The authors conclude that, “Focal therapy of individual prostate cancer lesions, whether multifocal or unifocal, leads to a low rate of genitourinary side effects and an encouraging rate of early absence of clinically significant prostate cancer.”
Now let us first state clearly that Ahmed and his colleagues are to be congratulated, once again, on the thoroughness with which they have conducted this study. The degree of detail is impressive and gives a very clear appreciation of the immediate post-treatment and the 12-month follow-up data on outcomes of all types related to this study.

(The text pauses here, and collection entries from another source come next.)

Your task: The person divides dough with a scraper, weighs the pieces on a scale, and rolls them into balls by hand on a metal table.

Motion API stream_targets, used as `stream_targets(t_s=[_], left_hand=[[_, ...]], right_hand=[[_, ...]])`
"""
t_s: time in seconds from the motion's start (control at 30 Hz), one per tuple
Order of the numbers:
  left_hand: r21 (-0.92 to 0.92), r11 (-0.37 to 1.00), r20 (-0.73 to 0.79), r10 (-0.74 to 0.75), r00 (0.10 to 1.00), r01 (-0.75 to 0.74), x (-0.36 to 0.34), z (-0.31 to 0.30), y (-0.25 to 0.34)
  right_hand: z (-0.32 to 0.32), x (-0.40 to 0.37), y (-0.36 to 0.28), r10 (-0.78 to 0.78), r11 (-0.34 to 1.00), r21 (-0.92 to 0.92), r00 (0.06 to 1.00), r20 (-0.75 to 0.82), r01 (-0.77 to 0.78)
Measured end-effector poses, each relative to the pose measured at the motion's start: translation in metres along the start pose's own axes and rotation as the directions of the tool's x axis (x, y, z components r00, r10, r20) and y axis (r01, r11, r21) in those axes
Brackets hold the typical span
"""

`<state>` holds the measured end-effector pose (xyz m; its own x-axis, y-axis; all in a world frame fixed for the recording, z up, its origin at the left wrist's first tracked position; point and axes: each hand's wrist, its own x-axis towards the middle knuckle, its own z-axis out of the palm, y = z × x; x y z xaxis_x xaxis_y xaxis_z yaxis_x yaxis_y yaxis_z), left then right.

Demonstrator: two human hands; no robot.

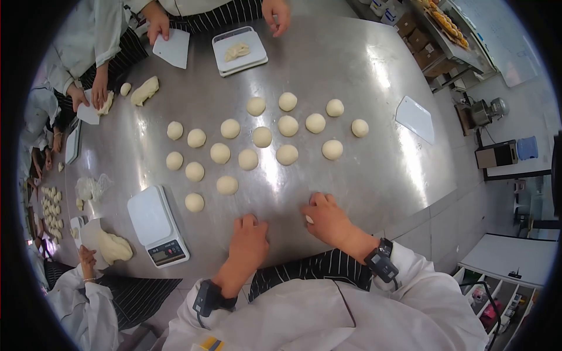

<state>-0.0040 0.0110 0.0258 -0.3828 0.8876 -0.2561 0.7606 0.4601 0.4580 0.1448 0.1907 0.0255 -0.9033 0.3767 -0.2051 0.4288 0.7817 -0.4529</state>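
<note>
My left hand [248, 243] is cupped palm-down on the steel table [363, 70], fingers curled; whatever lies under it is hidden. My right hand [326, 217] is cupped the same way over a piece of dough [308, 220], of which only a pale edge shows at the thumb. Several rounded dough balls [262, 137] lie in rows on the table just beyond both hands. The nearest dough ball [227, 185] sits ahead of my left hand.
A white scale [157, 225] stands left of my left hand, another scale [239, 51] holding dough at the far edge. A white scraper [415, 119] lies at right. Other people's hands work dough [144, 90] at the far left; a dough lump [113, 247] lies near left.
</note>
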Motion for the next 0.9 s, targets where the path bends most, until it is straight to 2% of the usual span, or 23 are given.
stream_targets(t_s=[0.07,0.17,0.23,0.27,0.33,0.4,0.43,0.5,0.57,0.6,0.63,0.7,0.77,0.8,0.87,0.9], left_hand=[[0.001,1.0,-0.004,0.01,1.0,-0.01,0.003,-0.003,0.0],[-0.046,0.999,-0.001,0.028,1.0,-0.028,0.013,-0.024,0.012],[-0.159,0.981,-0.113,0.089,0.99,-0.106,0.026,-0.051,0.029],[-0.155,0.981,-0.115,0.098,0.989,-0.116,0.039,-0.067,0.039],[-0.188,0.943,-0.237,0.228,0.944,-0.275,0.081,-0.101,0.059],[-0.187,0.927,-0.26,0.272,0.927,-0.324,0.135,-0.117,0.072],[-0.171,0.926,-0.27,0.284,0.92,-0.336,0.166,-0.121,0.078],[-0.14,0.924,-0.297,0.303,0.906,-0.355,0.224,-0.124,0.089],[-0.089,0.968,-0.115,0.226,0.967,-0.236,0.275,-0.124,0.099],[-0.081,0.967,-0.129,0.231,0.964,-0.242,0.297,-0.115,0.1],[-0.048,0.979,-0.08,0.193,0.978,-0.198,0.318,-0.101,0.097],[-0.007,0.989,-0.05,0.148,0.988,-0.149,0.348,-0.083,0.092],[0.146,0.981,0.102,0.117,0.988,-0.131,0.357,-0.069,0.085],[0.148,0.983,0.082,0.096,0.992,-0.108,0.359,-0.065,0.081],[0.149,0.963,0.068,0.215,0.974,-0.223,0.355,-0.065,0.077],[0.154,0.963,0.082,0.209,0.974,-0.22,0.35,-0.067,0.078]], right_hand=[[-0.007,0.004,0.001,0.038,0.991,0.124,0.998,0.057,-0.045],[-0.03,0.01,0.0,0.031,0.977,0.207,0.997,0.072,-0.046],[-0.06,0.021,0.004,0.031,0.963,0.268,0.999,0.011,-0.032],[-0.077,0.029,0.01,0.029,0.945,0.327,0.999,-0.04,-0.015],[-0.113,0.053,0.034,0.044,0.949,0.316,0.984,-0.171,0.013],[-0.147,0.083,0.064,0.149,0.956,0.282,0.96,-0.238,-0.079],[-0.162,0.094,0.078,0.146,0.958,0.279,0.957,-0.252,-0.073],[-0.183,0.118,0.103,0.267,0.954,0.213,0.92,-0.288,-0.211],[-0.19,0.139,0.124,0.274,0.958,0.166,0.914,-0.301,-0.233],[-0.191,0.147,0.136,0.292,0.956,0.121,0.91,-0.295,-0.268],[-0.185,0.155,0.145,0.282,0.959,0.117,0.911,-0.301,-0.258],[-0.165,0.172,0.162,0.346,0.938,0.074,0.923,-0.166,-0.339],[-0.142,0.179,0.177,0.321,0.946,0.092,0.932,-0.168,-0.31],[-0.132,0.18,0.182,0.3,0.952,0.11,0.94,-0.16,-0.285],[-0.13,0.181,0.184,0.285,0.957,0.106,0.945,-0.159,-0.271],[-0.131,0.179,0.184,0.303,0.951,0.107,0.939,-0.164,-0.289]])
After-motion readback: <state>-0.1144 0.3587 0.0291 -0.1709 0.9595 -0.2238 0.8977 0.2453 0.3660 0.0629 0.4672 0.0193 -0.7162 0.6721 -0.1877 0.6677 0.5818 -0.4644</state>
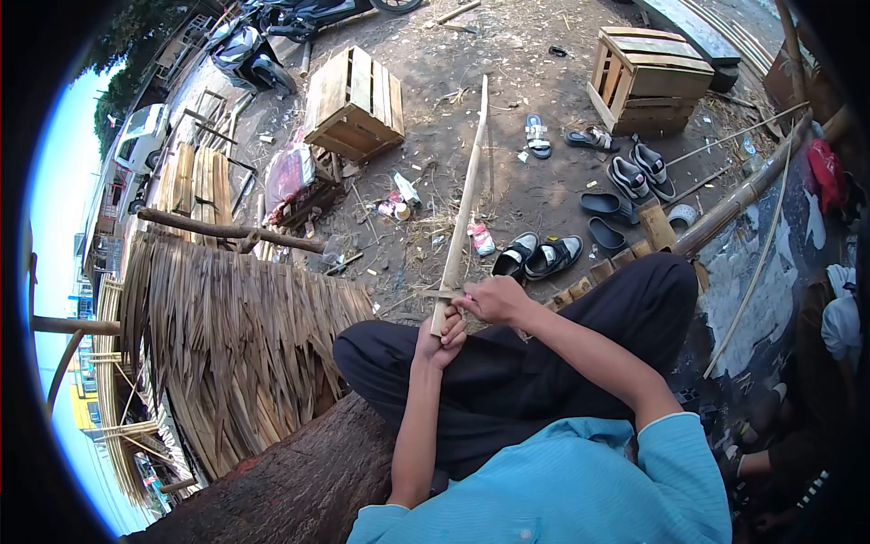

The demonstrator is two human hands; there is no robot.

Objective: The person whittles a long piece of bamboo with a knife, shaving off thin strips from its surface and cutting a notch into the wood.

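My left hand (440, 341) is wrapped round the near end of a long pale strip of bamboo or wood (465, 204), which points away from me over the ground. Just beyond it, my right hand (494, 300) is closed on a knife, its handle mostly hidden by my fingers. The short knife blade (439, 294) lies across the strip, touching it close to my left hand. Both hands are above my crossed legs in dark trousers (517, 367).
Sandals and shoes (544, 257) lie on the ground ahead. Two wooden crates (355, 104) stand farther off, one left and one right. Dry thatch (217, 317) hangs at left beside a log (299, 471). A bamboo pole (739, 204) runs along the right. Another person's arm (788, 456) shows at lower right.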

However, there are a number of key points that we would make in our evaluation of this study:
- The follow-up period of just 12 months is very short. There are good reasons to believe that some of these patients may exhibit recurrence with longer follow-up (most particularly among those patients with Gleason 4 + 3 = 7 disease).
- We are not sure that we agree that this study demonstrates that focal HIFU has “a low rate of genitourinary side effects.” Erectile and orgasmic function were clearly seriously affected, and “erections sufficient for penetration” may have been meaningful for the 80-year-old man in this study by significantly less satisfactory if it also applied to the 45-year-old.
- This is a small study in a series of carefully selected and motivated patients. Such patients tend to be prejudiced to see their outcomes in a positive light.
These comments should not be seen as being “critical” of the study. Rather, they are intended to point out issues that the thoughtful reader should take into account when assessing these data.
Additional information about this study is available on the Bloomberg.com web site based on an interview with Dr. Ahmed. Dr. Ahmed is clearly excited by these results, but more study is clearly going to be needed.
The problem we continue to see with the clinical use of HIFU in the USA is that there are still no data that provide us (let alone the US Food & Drug Administration) with a comparison of outcomes after HIFU (let alone focal HIFU) to any other form of recognized first-line treatment (e.g., brachytherapy). Absent such data, it continues to be unlikely that HIFU is going to be an approved form of first-line treatment for localized prostate cancer in the USA any time in the near future.